■ **Your goal**
Please set down exactly the lines of the listing below from the line containing "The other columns" through the line containing "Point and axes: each", both lines included, leaving out all other lines.

■ **Recorded data**

········

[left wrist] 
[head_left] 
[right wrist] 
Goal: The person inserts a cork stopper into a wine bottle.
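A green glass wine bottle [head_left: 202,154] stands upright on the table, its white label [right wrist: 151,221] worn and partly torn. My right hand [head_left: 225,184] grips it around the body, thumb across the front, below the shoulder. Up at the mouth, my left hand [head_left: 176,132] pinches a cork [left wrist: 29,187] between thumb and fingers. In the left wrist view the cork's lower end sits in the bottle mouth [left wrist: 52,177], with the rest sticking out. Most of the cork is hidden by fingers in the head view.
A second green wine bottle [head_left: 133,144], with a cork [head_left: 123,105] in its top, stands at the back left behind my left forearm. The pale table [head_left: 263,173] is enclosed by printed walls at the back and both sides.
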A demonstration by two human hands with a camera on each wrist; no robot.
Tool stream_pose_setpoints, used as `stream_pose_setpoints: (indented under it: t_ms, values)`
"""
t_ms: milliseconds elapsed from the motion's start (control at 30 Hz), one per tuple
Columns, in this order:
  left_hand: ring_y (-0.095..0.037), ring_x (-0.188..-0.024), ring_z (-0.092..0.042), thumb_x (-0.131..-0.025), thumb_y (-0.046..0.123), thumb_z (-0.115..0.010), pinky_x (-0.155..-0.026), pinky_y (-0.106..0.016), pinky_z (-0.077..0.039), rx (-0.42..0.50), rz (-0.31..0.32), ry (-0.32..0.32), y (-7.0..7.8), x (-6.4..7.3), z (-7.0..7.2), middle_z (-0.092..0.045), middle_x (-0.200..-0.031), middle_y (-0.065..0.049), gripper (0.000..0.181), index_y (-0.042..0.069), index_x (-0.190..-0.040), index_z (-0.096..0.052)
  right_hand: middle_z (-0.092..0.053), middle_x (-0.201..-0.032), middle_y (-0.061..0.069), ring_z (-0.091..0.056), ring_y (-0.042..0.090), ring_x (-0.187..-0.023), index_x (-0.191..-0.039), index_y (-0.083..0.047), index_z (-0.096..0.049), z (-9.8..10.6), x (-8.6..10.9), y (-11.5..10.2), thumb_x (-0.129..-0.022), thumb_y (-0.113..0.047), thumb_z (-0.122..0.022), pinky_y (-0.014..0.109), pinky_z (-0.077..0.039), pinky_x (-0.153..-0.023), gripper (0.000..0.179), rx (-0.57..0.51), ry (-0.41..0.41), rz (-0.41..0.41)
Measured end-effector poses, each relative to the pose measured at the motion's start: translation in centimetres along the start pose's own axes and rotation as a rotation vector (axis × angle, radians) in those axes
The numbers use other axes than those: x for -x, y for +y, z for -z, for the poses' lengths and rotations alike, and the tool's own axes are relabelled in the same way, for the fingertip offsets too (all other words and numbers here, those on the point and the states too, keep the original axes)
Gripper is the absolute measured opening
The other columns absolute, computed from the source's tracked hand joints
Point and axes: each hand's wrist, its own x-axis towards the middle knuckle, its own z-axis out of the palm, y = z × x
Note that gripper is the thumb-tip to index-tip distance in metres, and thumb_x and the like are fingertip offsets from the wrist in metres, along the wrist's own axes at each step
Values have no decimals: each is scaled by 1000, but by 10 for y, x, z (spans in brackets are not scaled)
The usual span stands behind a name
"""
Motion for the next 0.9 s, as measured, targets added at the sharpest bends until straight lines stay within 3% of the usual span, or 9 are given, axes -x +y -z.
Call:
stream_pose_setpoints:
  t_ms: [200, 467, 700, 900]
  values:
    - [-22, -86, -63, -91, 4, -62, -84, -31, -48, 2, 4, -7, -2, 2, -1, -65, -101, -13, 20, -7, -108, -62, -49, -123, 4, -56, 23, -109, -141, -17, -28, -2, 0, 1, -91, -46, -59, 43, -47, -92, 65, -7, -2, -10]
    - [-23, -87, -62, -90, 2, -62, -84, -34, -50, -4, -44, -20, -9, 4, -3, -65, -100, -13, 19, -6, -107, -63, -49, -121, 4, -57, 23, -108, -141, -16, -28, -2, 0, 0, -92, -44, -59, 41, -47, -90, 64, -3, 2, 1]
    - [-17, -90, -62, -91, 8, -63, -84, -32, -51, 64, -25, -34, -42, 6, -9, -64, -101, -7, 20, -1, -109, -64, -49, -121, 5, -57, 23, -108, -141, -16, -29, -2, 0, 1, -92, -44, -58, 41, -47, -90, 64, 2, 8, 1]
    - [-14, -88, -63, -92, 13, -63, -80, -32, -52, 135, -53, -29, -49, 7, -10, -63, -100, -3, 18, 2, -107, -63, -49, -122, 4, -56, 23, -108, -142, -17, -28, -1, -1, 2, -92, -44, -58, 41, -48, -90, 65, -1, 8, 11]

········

■ **Expected answer**
The other columns absolute, computed from the source's tracked hand joints
Point and axes: each hand's wrist, its own x-axis towards the middle knuckle, its own z-axis out of the palm, y = z × x

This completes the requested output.